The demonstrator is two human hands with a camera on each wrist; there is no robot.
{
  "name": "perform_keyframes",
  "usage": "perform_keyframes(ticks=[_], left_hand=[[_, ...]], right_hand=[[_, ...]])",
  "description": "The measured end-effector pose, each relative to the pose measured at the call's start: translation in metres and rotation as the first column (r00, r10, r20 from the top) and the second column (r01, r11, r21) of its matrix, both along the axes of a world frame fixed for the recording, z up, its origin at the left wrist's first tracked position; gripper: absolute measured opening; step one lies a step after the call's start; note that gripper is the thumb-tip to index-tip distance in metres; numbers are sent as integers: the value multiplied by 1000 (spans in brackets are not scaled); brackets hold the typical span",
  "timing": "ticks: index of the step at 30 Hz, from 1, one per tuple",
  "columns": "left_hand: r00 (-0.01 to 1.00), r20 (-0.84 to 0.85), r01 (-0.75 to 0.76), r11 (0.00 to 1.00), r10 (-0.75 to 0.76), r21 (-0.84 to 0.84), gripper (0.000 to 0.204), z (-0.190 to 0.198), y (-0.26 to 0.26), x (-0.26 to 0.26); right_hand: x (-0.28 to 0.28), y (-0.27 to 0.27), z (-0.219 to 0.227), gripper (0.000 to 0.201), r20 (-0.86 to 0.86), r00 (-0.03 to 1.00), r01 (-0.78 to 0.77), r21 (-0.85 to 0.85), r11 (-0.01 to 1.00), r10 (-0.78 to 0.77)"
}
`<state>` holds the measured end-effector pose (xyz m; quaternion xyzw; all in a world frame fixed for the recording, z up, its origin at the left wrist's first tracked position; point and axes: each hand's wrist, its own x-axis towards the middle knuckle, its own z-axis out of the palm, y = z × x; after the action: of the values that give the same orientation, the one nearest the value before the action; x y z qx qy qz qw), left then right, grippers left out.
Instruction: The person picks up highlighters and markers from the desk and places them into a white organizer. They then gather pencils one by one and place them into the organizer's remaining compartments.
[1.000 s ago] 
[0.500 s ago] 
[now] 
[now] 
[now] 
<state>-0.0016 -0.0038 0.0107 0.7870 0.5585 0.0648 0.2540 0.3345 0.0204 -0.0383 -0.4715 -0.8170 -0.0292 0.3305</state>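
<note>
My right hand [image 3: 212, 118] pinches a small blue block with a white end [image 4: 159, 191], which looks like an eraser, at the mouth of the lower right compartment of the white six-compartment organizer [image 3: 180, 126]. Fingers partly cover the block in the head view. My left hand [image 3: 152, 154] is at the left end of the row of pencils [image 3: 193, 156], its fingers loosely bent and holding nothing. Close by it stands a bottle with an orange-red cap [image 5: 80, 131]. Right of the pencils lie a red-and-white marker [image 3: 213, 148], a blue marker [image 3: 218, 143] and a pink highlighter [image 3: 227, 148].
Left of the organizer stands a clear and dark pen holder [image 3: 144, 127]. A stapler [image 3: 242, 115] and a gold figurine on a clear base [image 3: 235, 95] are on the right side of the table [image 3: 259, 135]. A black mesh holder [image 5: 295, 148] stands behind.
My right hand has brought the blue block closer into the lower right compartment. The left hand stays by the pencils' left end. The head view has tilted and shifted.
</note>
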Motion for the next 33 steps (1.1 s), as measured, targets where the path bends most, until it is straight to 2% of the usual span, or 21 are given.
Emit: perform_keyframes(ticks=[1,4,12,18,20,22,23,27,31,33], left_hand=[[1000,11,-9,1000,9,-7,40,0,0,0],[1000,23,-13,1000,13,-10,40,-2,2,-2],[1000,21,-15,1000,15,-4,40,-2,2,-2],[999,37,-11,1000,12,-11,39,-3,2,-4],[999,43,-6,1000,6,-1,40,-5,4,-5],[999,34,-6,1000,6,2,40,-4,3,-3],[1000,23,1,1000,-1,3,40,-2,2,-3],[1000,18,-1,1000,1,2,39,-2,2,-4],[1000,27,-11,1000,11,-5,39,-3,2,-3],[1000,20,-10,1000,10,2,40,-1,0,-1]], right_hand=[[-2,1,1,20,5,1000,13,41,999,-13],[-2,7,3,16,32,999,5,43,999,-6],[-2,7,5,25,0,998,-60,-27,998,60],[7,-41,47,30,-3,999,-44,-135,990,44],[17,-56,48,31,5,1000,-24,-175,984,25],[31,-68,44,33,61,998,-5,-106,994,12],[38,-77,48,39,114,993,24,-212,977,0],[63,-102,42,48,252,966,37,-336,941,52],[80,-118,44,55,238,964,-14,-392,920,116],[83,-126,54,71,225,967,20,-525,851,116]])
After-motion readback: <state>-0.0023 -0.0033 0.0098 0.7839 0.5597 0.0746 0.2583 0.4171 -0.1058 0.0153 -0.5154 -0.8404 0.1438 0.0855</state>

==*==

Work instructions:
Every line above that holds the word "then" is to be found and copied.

Answer for this exercise:
`<state>` holds the measured end-effector pose (xyz m; quaternion xyzw; all in a world frame fixed for the recording, z up, its origin at the left wrist's first tracked position; point and axes: each hand's wrist, its own x-axis towards the middle knuckle, its own z-axis out of the palm, y = z × x; after the action: of the values that give the same orientation, the one nearest the value before the action; x y z qx qy qz qw), left then right, grippers left out.
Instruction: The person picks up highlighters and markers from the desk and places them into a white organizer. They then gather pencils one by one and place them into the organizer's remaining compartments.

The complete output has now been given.